I suspect some amount of swirl in the flow on the outlet face of my pipe-geometry that I solved in FLUENT. I can see this from a plot of velocity vectors on that plane. Can someone suggest me a method to quantify this swirl and also create contour plots?

Set the axis of your fluid so it passes through the center of this face (if it doesn't already... you can do this in Define->Boundary Conditions and select the fluid volume) and then you can look at tangential velocity. That'll work for contour plots. For quantifying, what are you trying to get across? You could do an average of the tangential velocity in the Report->Surface Integrals.

Hope this helps, and good luck, Jason

Thanks for the response Jason. Your suggestion of setting the axis of fluid seems to work. For quantifying, I figured out to express that swirl in terms of an "angle": arctan(v-tangential/v-axial)
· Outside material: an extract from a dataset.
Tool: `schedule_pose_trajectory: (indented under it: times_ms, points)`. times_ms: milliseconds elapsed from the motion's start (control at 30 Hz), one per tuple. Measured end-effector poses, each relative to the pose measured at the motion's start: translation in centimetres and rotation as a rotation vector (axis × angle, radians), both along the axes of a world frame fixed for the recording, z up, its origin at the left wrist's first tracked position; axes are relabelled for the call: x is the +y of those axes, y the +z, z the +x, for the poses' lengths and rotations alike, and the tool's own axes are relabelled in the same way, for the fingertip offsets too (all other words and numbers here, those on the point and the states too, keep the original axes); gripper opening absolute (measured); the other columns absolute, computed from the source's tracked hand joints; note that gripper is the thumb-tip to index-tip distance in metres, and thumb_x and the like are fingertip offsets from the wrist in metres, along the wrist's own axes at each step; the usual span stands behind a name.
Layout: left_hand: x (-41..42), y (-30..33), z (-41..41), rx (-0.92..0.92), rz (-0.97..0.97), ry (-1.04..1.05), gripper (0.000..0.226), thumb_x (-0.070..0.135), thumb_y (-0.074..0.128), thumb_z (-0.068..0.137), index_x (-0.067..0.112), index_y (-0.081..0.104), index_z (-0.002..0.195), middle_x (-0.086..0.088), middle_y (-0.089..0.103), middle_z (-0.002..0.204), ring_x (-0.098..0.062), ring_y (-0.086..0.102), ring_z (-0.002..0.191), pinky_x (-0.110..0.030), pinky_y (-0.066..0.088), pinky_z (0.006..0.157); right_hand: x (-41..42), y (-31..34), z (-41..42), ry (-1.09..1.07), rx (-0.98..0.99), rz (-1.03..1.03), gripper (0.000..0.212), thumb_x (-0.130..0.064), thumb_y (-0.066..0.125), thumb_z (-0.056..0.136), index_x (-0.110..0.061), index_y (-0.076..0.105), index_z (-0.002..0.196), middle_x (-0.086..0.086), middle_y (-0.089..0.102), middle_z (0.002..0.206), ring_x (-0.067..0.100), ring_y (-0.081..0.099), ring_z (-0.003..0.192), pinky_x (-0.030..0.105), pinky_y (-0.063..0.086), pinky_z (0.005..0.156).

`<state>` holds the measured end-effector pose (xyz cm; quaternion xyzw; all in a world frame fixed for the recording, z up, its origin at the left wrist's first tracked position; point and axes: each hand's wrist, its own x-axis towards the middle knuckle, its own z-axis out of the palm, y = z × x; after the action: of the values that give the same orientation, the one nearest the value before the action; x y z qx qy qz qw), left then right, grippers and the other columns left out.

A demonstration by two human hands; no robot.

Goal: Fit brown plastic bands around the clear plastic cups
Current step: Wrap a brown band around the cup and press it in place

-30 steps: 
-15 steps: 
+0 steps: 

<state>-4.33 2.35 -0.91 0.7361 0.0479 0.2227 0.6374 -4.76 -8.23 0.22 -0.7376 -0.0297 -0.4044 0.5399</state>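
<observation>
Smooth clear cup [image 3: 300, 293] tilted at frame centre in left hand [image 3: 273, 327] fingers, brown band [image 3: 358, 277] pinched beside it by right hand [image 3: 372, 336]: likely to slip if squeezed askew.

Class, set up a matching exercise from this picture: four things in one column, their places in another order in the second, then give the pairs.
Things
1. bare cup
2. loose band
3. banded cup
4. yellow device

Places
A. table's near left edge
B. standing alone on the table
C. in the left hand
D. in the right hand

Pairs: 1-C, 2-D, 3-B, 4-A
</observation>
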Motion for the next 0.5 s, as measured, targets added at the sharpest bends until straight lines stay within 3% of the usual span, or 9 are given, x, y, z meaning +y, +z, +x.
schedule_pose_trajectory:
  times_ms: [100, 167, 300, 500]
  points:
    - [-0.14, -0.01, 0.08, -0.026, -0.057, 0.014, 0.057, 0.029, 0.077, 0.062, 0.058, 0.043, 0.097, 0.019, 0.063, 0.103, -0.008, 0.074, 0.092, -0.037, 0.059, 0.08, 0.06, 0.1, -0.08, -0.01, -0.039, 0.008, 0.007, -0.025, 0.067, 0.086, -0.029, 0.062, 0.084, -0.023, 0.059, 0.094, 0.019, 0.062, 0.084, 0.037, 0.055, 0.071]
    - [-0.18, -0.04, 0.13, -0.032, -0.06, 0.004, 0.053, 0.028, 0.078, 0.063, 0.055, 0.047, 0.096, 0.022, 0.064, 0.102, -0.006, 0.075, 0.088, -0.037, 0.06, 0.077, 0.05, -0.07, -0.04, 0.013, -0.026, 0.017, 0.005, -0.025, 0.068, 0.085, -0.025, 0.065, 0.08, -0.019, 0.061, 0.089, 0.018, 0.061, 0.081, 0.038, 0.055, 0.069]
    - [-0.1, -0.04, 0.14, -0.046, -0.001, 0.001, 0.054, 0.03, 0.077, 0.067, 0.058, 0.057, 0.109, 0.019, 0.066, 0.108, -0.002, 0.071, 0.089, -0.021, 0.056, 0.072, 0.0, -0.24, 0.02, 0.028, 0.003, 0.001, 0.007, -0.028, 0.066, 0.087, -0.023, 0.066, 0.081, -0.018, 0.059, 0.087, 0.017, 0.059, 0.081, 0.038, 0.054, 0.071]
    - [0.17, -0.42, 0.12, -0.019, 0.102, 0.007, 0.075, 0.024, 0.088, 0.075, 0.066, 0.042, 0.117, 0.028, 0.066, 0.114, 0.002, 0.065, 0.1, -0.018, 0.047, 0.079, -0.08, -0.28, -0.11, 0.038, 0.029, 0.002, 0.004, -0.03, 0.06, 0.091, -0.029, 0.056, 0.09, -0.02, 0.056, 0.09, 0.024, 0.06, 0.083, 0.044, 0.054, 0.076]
I guess I have two methods to do this: Method1:Should I write a custom-field function for this eqn and then get an area-wtd average, or Method2: just compute average v-tangential and average v-axial, divide them and then take inverse tangent. Hope I am making sense... Which one would be correct? Or do you have something else?

Thanks in advance...

--Nak

Nak

suppose that:

U -> axial velocity. V -> circunferencial velocity. r -> radial coordinate. tita -> angular coordinate R -> the pipe radio.

now suppose that:

A -> surface integral between 0 and R in the radial coordinate and between 0 and 2Pi in the angular coordinate of the quantity U*V*r in the interest cross section of the duct.

B -> surface integral between 0 and R in the radial coordinate and between o and 2Pi in the angular coordinate of the quantity (U^2)*R in the interest cross section of the duct.
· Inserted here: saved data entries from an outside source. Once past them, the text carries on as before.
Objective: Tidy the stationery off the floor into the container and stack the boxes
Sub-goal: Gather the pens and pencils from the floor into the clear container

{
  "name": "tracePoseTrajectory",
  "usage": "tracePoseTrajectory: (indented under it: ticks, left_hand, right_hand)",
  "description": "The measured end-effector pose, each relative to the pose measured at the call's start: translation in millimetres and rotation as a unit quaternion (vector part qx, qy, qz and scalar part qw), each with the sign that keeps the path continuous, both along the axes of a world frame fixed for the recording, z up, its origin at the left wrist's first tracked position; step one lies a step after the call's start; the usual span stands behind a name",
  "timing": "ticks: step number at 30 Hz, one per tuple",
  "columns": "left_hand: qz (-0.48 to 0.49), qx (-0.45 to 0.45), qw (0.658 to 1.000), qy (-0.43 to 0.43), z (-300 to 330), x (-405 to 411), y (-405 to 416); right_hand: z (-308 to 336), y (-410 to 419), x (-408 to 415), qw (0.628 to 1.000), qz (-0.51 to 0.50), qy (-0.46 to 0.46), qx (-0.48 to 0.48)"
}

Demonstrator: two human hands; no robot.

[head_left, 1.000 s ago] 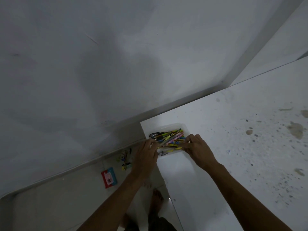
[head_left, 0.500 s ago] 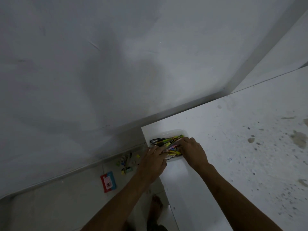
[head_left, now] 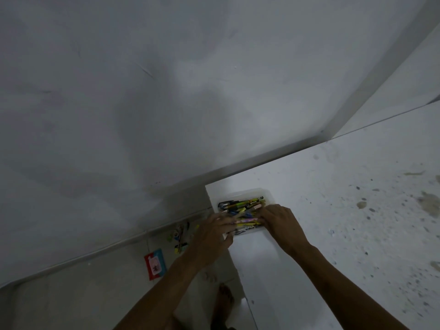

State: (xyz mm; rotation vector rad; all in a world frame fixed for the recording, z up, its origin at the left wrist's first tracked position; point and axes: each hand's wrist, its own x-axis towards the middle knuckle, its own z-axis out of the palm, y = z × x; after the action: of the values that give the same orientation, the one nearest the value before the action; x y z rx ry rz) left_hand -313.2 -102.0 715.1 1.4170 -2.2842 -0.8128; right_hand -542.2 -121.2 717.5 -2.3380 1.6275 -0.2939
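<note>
A clear plastic container sits at the near-left corner of a white speckled counter. It is full of pens and markers, mostly yellow, green and black. My left hand lies over the container's left end with its fingers stretched across the pens. My right hand lies over the right end, fingers reaching into the pile. On the floor below left lie several small stationery pieces and a red and blue box.
A grey wall rises behind the counter and floor. My bare foot stands on the tiled floor beside the counter's edge. The counter runs off to the right, spotted with dark stains.
Both hands have moved further over the pens, from the container's near rim onto the pile. The view has shifted slightly.
</note>
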Motion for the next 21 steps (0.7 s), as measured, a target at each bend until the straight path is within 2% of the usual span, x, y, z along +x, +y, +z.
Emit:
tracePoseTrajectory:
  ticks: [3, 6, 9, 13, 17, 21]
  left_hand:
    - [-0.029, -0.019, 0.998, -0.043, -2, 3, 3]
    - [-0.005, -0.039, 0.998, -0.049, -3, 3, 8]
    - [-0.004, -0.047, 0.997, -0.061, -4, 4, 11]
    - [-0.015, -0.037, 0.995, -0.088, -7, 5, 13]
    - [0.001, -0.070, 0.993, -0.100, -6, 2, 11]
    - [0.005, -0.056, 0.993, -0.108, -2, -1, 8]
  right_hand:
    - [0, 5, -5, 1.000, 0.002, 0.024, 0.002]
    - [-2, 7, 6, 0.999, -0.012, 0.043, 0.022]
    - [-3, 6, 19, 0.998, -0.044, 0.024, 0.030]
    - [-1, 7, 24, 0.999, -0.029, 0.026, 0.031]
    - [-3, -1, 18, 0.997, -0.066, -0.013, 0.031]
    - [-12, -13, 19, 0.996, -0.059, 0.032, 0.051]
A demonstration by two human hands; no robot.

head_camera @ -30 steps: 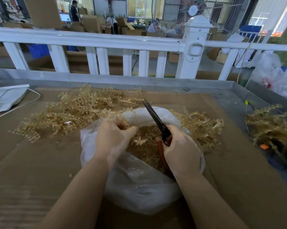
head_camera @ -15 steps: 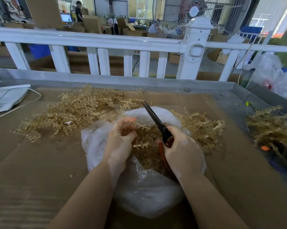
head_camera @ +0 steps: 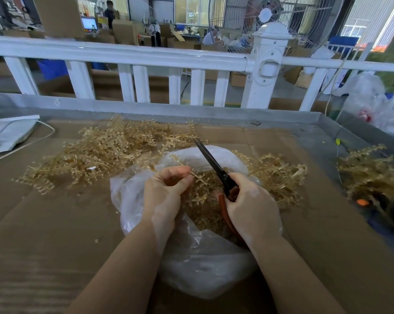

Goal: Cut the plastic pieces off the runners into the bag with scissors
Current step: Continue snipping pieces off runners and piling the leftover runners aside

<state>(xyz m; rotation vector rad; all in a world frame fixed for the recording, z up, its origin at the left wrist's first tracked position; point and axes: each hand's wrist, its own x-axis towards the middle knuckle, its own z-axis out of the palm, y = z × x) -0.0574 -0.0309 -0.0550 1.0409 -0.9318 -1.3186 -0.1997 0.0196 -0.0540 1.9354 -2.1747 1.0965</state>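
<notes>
Left hand (head_camera: 166,196) lifted with runner (head_camera: 198,177), scissors (head_camera: 216,168) alongside, bag (head_camera: 191,264) beneath

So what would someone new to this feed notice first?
Probably the two hands over the clear plastic bag at centre: the right hand grips red-handled scissors, blades pointing up and away, while the left hand pinches a golden plastic runner above the bag's mouth. Next, the tangled heap of golden runners behind the bag on the brown cardboard sheet.
</notes>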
The deficition of Swirl of Gupta (1984) is:

Sn = A/B

You can define the quantity U*V*r and the quantity (U^2)*R in: Define>Custom Field Functions

The in Report>Surface Integral you can calculate A and B

sorry for my English

Hugo

You can try it both ways (they seem relatively simple to try), but I'd use a custom field function. Using a CFF would also allow you to plot it as a contour.

Good luck, Jason

OK, I calculated the Gupta-definition of Swirl number using custom field functions (one each for tangential and axial fluxes and then divide the numbers).

Question: I get a negative value, -0.02, is it OK to get a negative swirl number? Does make sense physically?
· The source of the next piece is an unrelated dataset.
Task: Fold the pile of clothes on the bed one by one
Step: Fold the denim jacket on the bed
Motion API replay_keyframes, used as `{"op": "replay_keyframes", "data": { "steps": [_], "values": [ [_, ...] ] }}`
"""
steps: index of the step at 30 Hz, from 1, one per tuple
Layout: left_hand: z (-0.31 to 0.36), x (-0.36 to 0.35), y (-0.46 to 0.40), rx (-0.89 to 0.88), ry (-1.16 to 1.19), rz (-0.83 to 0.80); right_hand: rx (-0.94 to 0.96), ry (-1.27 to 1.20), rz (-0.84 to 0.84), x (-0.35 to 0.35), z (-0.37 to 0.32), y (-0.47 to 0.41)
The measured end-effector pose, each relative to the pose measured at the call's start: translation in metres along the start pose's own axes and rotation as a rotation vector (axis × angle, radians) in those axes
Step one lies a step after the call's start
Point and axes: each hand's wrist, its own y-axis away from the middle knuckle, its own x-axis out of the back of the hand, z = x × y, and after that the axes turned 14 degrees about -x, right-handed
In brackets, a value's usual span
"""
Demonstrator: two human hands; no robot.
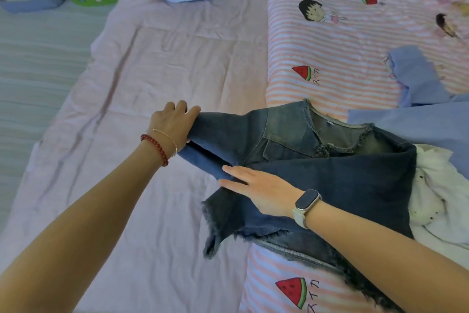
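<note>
Right hand [256, 189]: fingers flat, pressing denim jacket [317, 160] mid-bed, near right.
Left hand [175, 122]: grips sleeve end, left.
Handling: heavy, stiff, non-slip denim; hold by cuffs, hems.

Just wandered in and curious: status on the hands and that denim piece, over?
Left hand grips denim jacket sleeve end. Right hand flat, pressing jacket down. Jacket part-folded, overlapping white garment and blue shirt.
</note>
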Motion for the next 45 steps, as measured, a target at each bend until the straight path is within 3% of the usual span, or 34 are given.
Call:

Thank you all for the inputs...

--Naweed.

Nak. if you check The definition that I gave you, B is always positive but A is not necessary positive and the sign depend on the direction of the circunferencial velocity.

It's Ok to get a negative swirl number.

good luck

[Matt_Jon]

Quote:

Originally Posted by hugo
;137577

Nak

suppose that:

U -> axial velocity. V -> circunferencial velocity. r -> radial coordinate. tita -> angular coordinate R -> the pipe radio.

now suppose that:

A -> surface integral between 0 and R in the radial coordinate and between 0 and 2Pi in the angular coordinate of the quantity U*V*r in the interest cross section of the duct.

B -> surface integral between 0 and R in the radial coordinate and between o and 2Pi in the angular coordinate of the quantity (U^2)*R in the interest cross section of the duct.

The deficition of Swirl of Gupta (1984) is:

Sn = A/B

You can define the quantity U*V*r and the quantity (U^2)*R in: Define>Custom Field Functions

The in Report>Surface Integral you can calculate A and B

sorry for my English

Hugo

12 years later, and very helpful for me. Thank you sir!